### Work required
Give the listing below again in full, exactly as written.

### Material provided
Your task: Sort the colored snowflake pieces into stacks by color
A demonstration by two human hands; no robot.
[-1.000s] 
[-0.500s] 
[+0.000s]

### Solution to this problem
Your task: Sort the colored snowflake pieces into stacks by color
A demonstration by two human hands; no robot.
[-1.000s] 
[-0.500s] 
[+0.000s]

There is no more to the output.